The Soviet Government considers that the violation of the freedom to use international waters and international air space is an act of aggression which pushes mankind toward the abyss of a world nuclear-missile war. Therefore, the Soviet Government cannot instruct the captains of Soviet vessels bound for Cuba to observe the orders of American naval forces blockading that Island. Our instructions to Soviet mariners are to observe strictly the universally accepted norms of navigation in international waters and not to retreat one step from them. And if the American side violates these rules, it must realize what responsibility will rest upon it in that case. Naturally we will not simply be bystanders with regard to piratical acts by American ships on the high seas. We will then be forced on our part to take the measures we consider necessary and adequate in order to protect our rights. We have everything necessary to do so.
Respectfully,
N. Khrushchev
----------End of Message----------
As stated : "If you coolly weigh the situation which has developed, not giving way to passions, you will understand that the Soviet Union cannot fail to reject the arbitrary demands of the United States."
The telegram also stated that the USSR viewed the blockade as an act of aggression, and their ships were ordered to ignore the blockade. The next day, at 1:45am, Kennedy replied to Khrushchev’s telegram, stating that the US was forced into the blockade since evidences have shown the there were offensive missiles placed on Cuba.
----------Start of Message----------
Letter From President Kennedy to Chairman Khrushchev, October 25, 1962
October 25, 1962
Dear Mr. Chairman:
I have received your letter of October 24, and I regret very much that you still do not appear to understand what it is that has moved us in this matter.
The sequence of events is clear. In August there were reports of important shipments of military equipment and technicians from the Soviet Union to Cuba. In early September I indicated very plainly that the United States would regard any shipment of offensive weapons as presenting the gravest issues. After that time, this Government received the most explicit assurances from your Government and its representatives, both publicly and privately, that no offensive weapons were being sent to Cuba. If you will review the statement issued by Tass in September, you will see how clearly this assurance was given.
In reliance on these solemn assurances I urged restraint upon those in this country who were urging action in this matter at that time. And then I learned beyond doubt what you have not denied -- namely, that all these public assurances were false and that your military people had set out recently to establish a set of missile bases in Cuba. I ask you to recognize clearly, Mr.
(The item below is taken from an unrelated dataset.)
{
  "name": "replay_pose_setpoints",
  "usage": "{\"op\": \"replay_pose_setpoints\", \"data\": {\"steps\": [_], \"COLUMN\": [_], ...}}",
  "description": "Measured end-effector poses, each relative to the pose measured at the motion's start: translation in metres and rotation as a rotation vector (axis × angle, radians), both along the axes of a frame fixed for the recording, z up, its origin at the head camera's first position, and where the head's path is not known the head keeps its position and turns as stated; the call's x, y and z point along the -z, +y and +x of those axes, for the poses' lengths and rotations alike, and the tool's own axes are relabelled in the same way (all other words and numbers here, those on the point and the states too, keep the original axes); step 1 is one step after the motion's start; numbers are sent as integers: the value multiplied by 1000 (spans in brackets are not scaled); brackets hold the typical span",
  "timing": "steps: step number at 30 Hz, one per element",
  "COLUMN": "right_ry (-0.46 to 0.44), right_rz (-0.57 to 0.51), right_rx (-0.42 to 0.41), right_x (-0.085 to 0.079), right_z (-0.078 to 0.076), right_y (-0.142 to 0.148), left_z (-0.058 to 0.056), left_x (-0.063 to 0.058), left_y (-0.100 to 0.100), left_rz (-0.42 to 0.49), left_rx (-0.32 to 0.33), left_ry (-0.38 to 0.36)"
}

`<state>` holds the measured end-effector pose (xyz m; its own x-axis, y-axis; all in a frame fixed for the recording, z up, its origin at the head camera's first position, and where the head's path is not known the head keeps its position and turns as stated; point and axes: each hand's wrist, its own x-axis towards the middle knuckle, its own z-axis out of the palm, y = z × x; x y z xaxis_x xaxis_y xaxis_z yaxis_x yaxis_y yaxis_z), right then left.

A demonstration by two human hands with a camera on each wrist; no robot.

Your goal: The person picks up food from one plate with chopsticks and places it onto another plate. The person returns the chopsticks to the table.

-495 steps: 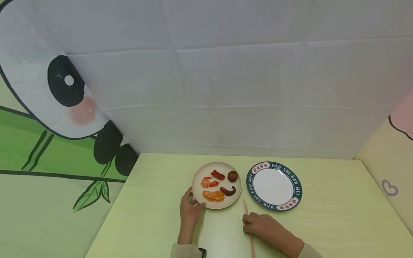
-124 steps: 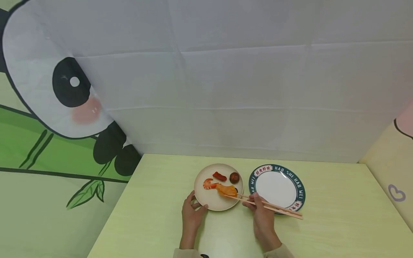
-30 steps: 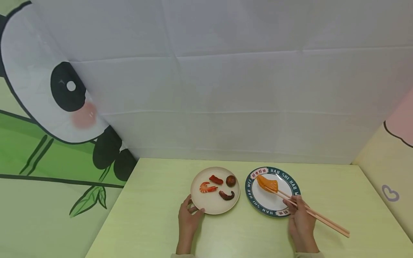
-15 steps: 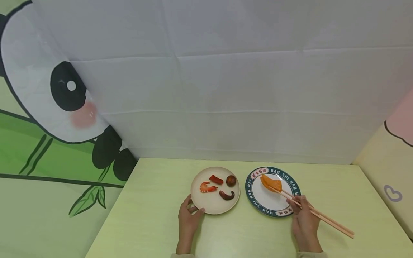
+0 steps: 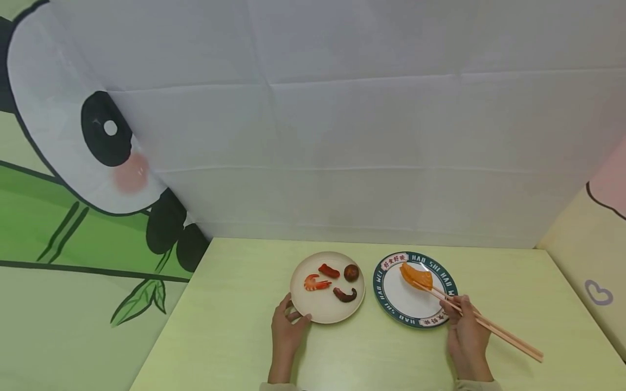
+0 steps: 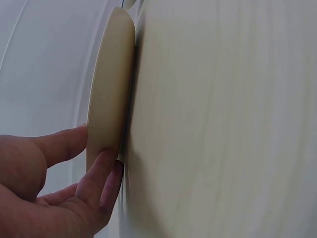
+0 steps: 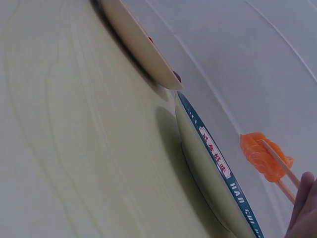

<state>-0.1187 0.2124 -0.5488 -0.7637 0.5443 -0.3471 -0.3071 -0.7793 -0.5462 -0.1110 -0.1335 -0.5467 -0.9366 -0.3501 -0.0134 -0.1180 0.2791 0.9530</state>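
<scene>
My left hand [image 5: 288, 332] grips the near left rim of a beige plate [image 5: 323, 310]; in the left wrist view, thumb and fingers bracket its edge [image 6: 110, 84]. On that plate lie a shrimp [image 5: 315, 283], a short red piece [image 5: 329, 270], a round brown ball [image 5: 351, 272] and a dark curled tentacle-like piece [image 5: 345, 295]. My right hand [image 5: 468, 336] holds a pair of wooden chopsticks [image 5: 511, 339]. Their tips pinch an orange salmon-like slice [image 5: 415, 276] over a white plate with a blue-green lettered rim [image 5: 383, 304]. The right wrist view shows the slice [image 7: 262, 154] raised clear of that plate.
Both plates stand side by side on a pale yellow-green table [image 5: 235, 326], close together. A white cloth wall [image 5: 342, 163] rises behind the table's back edge. A printed panda picture [image 5: 107, 130] covers the left side, and a cream panel [image 5: 587, 260] stands at the right.
Since the earliest frame, my right hand has taken up the chopsticks and carried the orange slice from the beige plate to above the lettered one. Lately it shifts slightly right; my left hand stays put.
</scene>
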Motion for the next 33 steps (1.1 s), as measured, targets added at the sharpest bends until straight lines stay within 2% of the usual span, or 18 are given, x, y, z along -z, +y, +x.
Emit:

Chairman, that it was not I who issued the first challenge in this case, and that in the light of this record these activities in Cuba required the responses I have announced.
I repeat my regret that these events should cause a deterioration in our relations. I hope that your Government will take the necessary action to permit a restoration of the earlier situation.
Sincerely yours,
John F. Kennedy
----------End of Message----------
The naval blockade was more of a selective one. At 7:15 am on 25 October, the Bucharest approached the blockade. Since it did not contain any arms, it was allowed through. Another Soviet oil tanker was also allowed through. At this point in time, the crisis seemed to be at a stalemate. Kennedy was tempted to conduct the invasion to remove the Cuban missiles, but the EXCOMM persuaded him against doing so.
Secret (unpublicized) negotiations
On 26 October 1:00 pm, Aleksandr Fomin, the KGB Station Chief in the US, met up with John Scali from ABC News. Fomin suggested a deal : The Soviet Union would remove the missiles, Castro would announce that he would not accept any more nuclear weapons, and the US would announce that it would never invade Cuba. Scali passed this message to the US government, who responded by asking the Brazillian government to inform Castro that an invasion would be unlikely should the missiles be removed. At 6:00 pm, Khrushchev replied to the State Department with a telegram, stating :
"I propose: we, for our part, will declare that our ships bound for Cuba are not carrying any armaments. You will declare that the United States will not invade Cuba with its troops and will not support any other forces which might intend to invade Cuba. Then the necessity of the presence of our military specialists in Cuba will disappear."
This formed the basis for the final agreement later on.
Khrushchev’s second message
At 9:00 am on 27 October, Radio Moscow (USSR’s radio station) broadcasted a new message from Khrushchev, different from the one that he wrote yesterday. He offered that the Cuban missiles would be removed if the US Jupiter missiles in Italy and Turkey were removed. At 11:03 am, the US government received a message from Khrushchev.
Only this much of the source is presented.